▶ _About this task_
Retype the whole listing below exactly, keeping every picture out of it.

----- Source material -----

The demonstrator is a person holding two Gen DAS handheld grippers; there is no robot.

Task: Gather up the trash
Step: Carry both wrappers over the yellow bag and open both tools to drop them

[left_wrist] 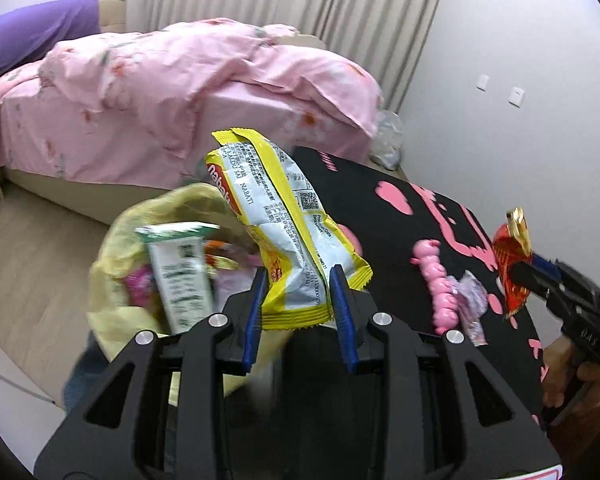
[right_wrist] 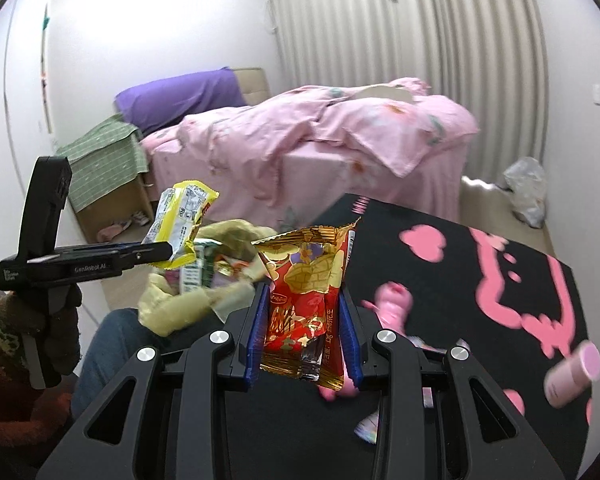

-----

▶ _Result of this exercise_
The demonstrator is a person holding two Gen DAS handheld grippers; there is no robot.

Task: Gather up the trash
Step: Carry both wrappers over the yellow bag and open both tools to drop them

[left_wrist] 
[right_wrist] 

No further output is required.